#### [HOW TO COMPLETE THIS TASK]
If a line of the data below contains the string "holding", copy it into your answer.

☆ ☆ ☆ ☆ ☆ ☆ ☆

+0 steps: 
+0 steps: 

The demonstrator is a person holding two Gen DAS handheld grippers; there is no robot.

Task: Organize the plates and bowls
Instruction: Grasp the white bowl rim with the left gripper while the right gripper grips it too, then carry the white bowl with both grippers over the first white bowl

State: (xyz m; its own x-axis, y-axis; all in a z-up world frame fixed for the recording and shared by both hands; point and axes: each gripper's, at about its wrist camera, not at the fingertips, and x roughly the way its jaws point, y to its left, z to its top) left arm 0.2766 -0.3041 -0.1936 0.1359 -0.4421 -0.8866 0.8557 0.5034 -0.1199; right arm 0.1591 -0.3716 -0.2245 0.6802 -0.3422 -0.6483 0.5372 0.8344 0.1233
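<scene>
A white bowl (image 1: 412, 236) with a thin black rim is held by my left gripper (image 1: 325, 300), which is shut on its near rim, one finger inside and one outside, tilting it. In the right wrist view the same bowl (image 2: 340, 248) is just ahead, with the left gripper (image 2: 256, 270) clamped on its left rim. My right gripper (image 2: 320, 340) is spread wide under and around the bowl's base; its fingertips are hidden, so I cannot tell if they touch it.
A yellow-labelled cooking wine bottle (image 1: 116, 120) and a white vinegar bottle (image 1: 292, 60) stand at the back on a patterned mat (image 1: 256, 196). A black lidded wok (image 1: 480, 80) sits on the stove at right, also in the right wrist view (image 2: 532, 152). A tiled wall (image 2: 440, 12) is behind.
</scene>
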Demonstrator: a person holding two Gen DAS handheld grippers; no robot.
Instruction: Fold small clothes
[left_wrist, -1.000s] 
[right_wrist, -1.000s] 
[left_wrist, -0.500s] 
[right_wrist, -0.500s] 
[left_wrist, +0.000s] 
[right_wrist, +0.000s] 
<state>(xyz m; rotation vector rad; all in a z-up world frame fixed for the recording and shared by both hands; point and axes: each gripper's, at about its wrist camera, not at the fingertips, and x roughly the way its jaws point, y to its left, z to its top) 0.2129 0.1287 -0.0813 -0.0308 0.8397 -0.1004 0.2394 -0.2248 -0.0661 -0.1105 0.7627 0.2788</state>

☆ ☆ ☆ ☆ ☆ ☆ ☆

#### [TASK SOLUTION]
The demonstrator is a person holding two Gen DAS handheld grippers; there is no robot.
Demonstrator: a person holding two Gen DAS handheld grippers; no robot.

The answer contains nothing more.